GrainGenes

II.45. Eight paired barley lines.

G. A. Wiebe, Agricultural Research Service, U.S. Department of Agriculture, Beltsville, Maryland 20705, U.S.A.; R. T. Ramage, Agricultural Research Service, U.S. Department of Agriculture, Department of Agronomy and Plant Genetics, University of Arizona, Tucson, Arizona 85721, U.S.A.; and R. F. Eslick, Department of Plant and Soil Science, Montana State University, Bozeman, Montana 59715, U.S.A.

Barley lines with eight pairs of chromosomes have been obtained from balanced tertiary trisomics. These lines are genetically stable. The extra pair of chromosomes is derived from a T5-7a translocation.

The steps in going from a normal seven pair barley to one with eight pairs are as follows: In the F2 of the cross, normal x homozygous T5-7a translocation, an occasional plant is obtained with 2n+1 chromosomes, that is, seven normal pairs plus one extra translocated chromosome. Such plants are called balanced tertiary trisomics (BTT), Ramage 1963, 1965, Wiebe and Ramage 1970. In the present case, the extra chromosome is about the same length as a normal chromosome. BTT plants are weak, and the extra chromosome is usually not transmitted through the pollen but is functional in the egg. When selfed, BTT plants give about 70 percent normal diploids and 30 percent BTT plants in their progeny. After several generations of selfing, we found several BTT plants nearly equal in vigor to normal diploids. The progeny from these vigorous BTT's showed two interesting differences from their earlier relatives (1) the ratio of diploids to BTT plants now was 55:45 and (2) true breeding lines with reduced vigor (similar to the original BTT lines) were obtained. Cytological observations showed the extra translocated chromosome had been reduced in length to about 1/3 of its original size. We call this change the "chopper" effect. This reduction in length is interpreted as a probable reason for the increased vigor and for an occasional transmittal of the extra chromosome through the pollen. The latter event results in true breeding eight paired lines when the pollen fertilizes an egg with the same extra chromosome.
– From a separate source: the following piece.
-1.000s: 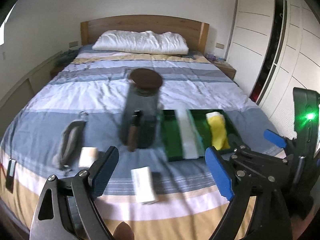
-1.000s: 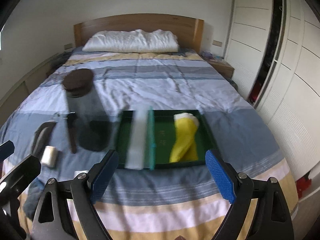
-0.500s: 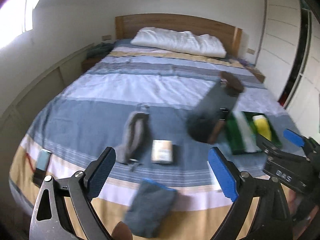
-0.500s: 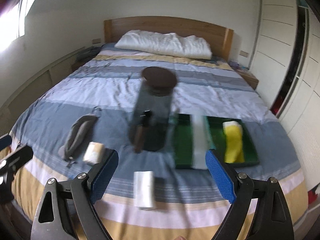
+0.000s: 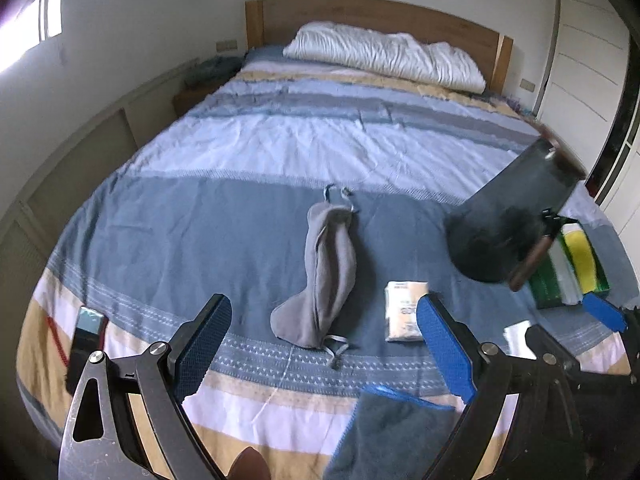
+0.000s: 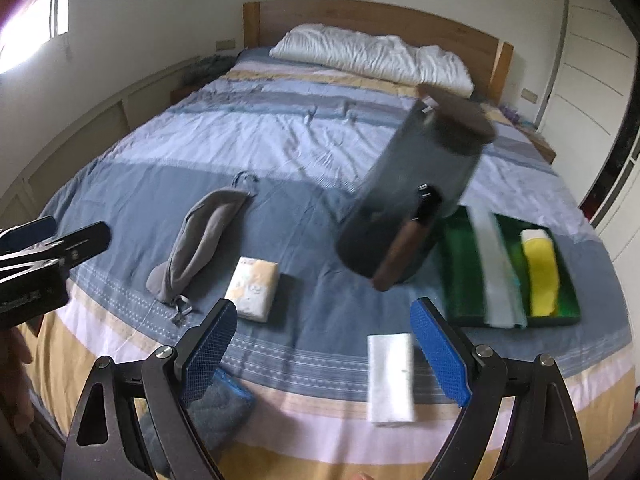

At this time, we have no explanation why "chopping" occurs or what the causal agent is. The genes in the extra chromosome are all duplicated on the normal chromosomes of the genome. Therefore, losses sustained by "chopping" are covered, and a lethal condition should not arise. The reduced vigor and partial sterility of the true breeding eight paired lines is likewise not clear since the BTT's from which they came are nearly normal. We have noted, however, a gradual improvement in the eight paired lines with advance in generations. For example, in 1973, at eight locations in Montana, the best eight paired line yielded from 30 to 89 percent of the yield of the local cultivar Unitan at the individual locations and with an overall average of 64 percent. Improved vigor and fertility could be due to many things, including meiotic stability, a further reduction in length of the extra chromosome, adjustments in the background genotype of the diploid complement of the genome, the selection of favorable interactions between the genes on the extra chromosome and those in the normal genome, etc.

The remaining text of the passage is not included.